Para além das medidas que estão a ser tomadas por instituições nacionais e europeias sobre esta matéria, citou o livro “Os Elementos do Jornalismo”, cujos autores, Bill Kovach e Tom Rosenstiel, juntam um décimo elemento aos nove “elementos do jornalismo” originais: “os cidadãos também podem e devem participar nesse esforço de combate à desinformação, nomeadamente abstendo-se de criar informações falsas, verificando notícias que recebem e abstendo-se de partilhar aquilo que for duvidoso”. (...)
Para João Garcia, jornalista e antigo director da revista Visão, um dos problemas é que “as mentiras são sempre mais interessantes que a realidade e essa é uma das razões porque se propagam tão facilmente; outro problema é que existe hoje uma menor disponibilidade das pessoas para receber informação credível”. (...)
Por isso mesmo, aconselha os meios de comunicação social a não embarcarem na tentação de prestarem demasiada atenção às redes sociais, pois ao fazê-lo estão a legitimar uma “conversa de vizinhos” – deu o exemplo da deputada fotografada a pintar as unhas no Parlamento – que devia ficar fora do âmbito de atuação dos media sérios. (...) João Garcia advoga um regresso à essência do jornalismo como forma de combater a desinformação e proteger o regime democrático. (...)
Manuel Carvalho, director do Público, considera que boatos, mentiras e notícias falsas sempre houve. “O que é novo é a escala industrial com que as tecnologias de informação e comunicação e os algoritmos permitem propagar e amplificar essas mentiras. Isso sim, é altamente preocupante e assustador para a democracia.” Para Manuel Carvalho, é inevitável que as notícias falsas cheguem em força a Portugal, provavelmente já nas próximas eleições legislativas. “Não nos iludamos quanto a isso”, afirma.

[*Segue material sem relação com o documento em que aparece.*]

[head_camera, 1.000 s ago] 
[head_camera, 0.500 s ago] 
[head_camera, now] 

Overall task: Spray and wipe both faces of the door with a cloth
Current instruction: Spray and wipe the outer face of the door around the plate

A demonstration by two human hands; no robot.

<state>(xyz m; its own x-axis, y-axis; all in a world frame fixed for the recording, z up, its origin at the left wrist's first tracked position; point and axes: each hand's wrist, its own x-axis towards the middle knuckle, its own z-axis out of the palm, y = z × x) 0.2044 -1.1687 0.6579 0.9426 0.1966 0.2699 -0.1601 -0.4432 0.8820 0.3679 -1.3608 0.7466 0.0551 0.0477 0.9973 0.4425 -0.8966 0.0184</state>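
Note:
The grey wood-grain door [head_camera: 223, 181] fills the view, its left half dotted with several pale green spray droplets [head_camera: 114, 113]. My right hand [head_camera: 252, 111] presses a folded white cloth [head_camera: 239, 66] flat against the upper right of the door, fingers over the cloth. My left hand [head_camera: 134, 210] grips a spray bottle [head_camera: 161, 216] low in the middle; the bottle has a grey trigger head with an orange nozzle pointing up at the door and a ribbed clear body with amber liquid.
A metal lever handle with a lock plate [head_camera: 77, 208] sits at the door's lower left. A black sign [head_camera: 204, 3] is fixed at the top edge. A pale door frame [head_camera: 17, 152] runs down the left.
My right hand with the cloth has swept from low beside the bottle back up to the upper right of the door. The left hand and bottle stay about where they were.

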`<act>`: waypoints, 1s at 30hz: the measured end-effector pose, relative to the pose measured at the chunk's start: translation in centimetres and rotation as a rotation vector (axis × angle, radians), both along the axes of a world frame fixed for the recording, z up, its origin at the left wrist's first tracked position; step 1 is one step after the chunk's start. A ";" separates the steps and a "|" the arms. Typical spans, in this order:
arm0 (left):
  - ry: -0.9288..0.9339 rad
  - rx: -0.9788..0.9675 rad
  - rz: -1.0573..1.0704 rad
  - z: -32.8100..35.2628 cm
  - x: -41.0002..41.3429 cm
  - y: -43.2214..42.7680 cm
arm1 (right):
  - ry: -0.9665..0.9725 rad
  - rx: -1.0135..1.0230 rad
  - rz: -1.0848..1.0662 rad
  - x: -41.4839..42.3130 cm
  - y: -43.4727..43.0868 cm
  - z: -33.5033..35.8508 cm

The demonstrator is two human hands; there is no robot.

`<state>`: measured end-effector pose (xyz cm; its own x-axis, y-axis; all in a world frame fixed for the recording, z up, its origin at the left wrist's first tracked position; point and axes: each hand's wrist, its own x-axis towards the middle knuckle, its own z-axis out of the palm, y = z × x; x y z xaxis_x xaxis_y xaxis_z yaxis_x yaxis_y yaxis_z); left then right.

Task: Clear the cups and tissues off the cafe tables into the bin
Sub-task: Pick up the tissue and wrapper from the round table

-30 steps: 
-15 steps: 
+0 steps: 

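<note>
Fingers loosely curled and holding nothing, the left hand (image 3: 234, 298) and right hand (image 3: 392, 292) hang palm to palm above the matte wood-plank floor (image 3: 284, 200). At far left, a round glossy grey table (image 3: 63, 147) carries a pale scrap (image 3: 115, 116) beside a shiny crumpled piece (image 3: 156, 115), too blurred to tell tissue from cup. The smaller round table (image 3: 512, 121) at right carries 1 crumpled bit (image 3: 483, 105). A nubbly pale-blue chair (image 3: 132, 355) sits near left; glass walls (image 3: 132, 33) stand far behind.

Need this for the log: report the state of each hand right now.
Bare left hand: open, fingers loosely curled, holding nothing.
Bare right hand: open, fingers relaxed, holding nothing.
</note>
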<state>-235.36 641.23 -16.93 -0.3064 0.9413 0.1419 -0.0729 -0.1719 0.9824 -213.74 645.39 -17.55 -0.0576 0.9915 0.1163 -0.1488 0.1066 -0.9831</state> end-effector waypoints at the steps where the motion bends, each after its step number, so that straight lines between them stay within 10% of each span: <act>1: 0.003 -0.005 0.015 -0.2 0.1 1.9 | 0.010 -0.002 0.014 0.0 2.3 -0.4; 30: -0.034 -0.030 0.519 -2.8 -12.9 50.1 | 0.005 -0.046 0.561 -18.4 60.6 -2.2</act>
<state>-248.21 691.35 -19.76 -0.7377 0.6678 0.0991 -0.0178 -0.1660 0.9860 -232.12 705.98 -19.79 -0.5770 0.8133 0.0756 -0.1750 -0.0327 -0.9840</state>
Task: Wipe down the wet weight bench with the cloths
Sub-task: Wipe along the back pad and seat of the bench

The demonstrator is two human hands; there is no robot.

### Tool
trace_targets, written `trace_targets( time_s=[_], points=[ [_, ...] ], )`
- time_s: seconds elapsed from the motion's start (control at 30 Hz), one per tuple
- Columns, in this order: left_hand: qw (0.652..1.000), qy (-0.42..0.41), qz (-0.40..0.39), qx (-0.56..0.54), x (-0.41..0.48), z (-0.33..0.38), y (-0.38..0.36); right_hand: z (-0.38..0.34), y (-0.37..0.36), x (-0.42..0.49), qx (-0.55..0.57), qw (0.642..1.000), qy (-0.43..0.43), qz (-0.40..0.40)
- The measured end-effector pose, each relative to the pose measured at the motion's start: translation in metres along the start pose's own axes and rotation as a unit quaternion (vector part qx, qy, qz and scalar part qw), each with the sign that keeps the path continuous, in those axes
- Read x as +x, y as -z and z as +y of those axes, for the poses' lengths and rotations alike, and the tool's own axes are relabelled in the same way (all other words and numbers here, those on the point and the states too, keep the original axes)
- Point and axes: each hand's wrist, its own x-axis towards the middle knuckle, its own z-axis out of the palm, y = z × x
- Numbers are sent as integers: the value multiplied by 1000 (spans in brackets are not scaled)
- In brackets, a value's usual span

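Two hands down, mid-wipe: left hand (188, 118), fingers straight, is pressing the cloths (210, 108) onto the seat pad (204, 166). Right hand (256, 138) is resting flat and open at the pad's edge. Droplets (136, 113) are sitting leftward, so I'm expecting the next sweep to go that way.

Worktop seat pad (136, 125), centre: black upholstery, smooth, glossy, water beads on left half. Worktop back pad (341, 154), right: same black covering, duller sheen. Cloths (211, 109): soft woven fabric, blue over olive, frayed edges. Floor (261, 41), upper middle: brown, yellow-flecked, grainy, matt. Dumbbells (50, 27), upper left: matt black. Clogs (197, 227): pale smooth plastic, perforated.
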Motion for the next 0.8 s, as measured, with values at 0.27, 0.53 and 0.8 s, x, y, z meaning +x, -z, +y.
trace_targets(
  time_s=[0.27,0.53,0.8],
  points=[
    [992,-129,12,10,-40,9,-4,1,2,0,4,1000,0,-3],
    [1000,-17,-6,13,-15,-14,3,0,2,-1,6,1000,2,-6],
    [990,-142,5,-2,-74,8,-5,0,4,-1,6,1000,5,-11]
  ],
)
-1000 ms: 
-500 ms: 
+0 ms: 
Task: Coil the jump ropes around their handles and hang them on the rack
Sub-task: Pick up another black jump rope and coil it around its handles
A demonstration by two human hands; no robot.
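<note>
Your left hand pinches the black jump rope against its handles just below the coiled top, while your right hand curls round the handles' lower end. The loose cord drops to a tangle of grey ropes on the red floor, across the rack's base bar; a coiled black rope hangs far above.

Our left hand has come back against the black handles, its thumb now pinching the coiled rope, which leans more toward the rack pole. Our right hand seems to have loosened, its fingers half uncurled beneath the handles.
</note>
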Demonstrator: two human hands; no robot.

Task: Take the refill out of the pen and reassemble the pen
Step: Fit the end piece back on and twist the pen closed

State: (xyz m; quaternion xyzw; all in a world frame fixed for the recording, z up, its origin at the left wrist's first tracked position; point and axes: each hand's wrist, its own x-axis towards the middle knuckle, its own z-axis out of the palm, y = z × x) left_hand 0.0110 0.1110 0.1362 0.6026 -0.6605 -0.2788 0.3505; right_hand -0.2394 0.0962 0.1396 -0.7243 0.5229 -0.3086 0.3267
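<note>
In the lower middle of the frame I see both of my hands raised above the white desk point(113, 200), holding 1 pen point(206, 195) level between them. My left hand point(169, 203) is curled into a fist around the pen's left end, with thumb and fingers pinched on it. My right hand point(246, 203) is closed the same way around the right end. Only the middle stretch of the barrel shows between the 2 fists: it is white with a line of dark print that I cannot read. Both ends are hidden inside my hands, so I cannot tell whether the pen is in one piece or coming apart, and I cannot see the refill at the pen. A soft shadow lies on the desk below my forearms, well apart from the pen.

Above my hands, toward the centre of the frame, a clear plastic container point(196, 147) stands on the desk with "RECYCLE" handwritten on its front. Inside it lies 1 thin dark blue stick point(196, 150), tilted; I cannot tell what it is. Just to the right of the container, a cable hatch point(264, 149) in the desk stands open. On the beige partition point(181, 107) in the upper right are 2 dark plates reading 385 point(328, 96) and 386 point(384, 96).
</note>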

“Por detrás deste problema está, segundo o director do Público, uma crise de valores e uma dissolução do nosso empenho colectivo nos processos democráticos que é tanto causa como consequência do que está a acontecer.” (...) “Os media têm uma função social e valores profissionais de que não podem abdicar. O negócio dos media foi e continua a ser a verdade. E esse negócio, acredita Manuel Carvalho, continuará a ser rentável no futuro.” (...)
Pedro Santos Guerreiro, director do Expresso, trouxe ao debate “vários exemplos de notícias falsas que circulam sistematicamente acerca do seu jornal e que, por mais que o Expresso tente eliminá-las, subsistem e ressurgem de tempos a tempos. Ou seja, o problema não existe apenas nos EUA e é premente também em Portugal”.
No fundo, pergunta Pedro Santos Guerreiro, “a quem interessa que o contra-poder dos jornais seja fraco senão ao próprio poder?”
“Ao denegrirem a imagem dos media e ao quebrarem a relação de confiança destes com os leitores, as redes sociais estão na prática a favorecer os poderes que os media têm por missão controlar e fiscalizar. (...) As redes sociais transformaram-se num espaço público de agressividade e cinismo onde grassam a manipulação e os valores anti-democráticos.” (...)
Miguel Pinheiro, director do Observador, evocou o Emir do Dubai para introduzir o tema das fake news. Quando começaram a aparecer no Dubai, sobretudo relacionadas com a família real, o Emir anunciou que ia ser ele próprio a proteger os cidadãos dessas falsidades. Afinal, ironizou Miguel Pinheiro, “quem melhor que o Emir do Dubai para proteger os seus cidadãos” das notícias falsas?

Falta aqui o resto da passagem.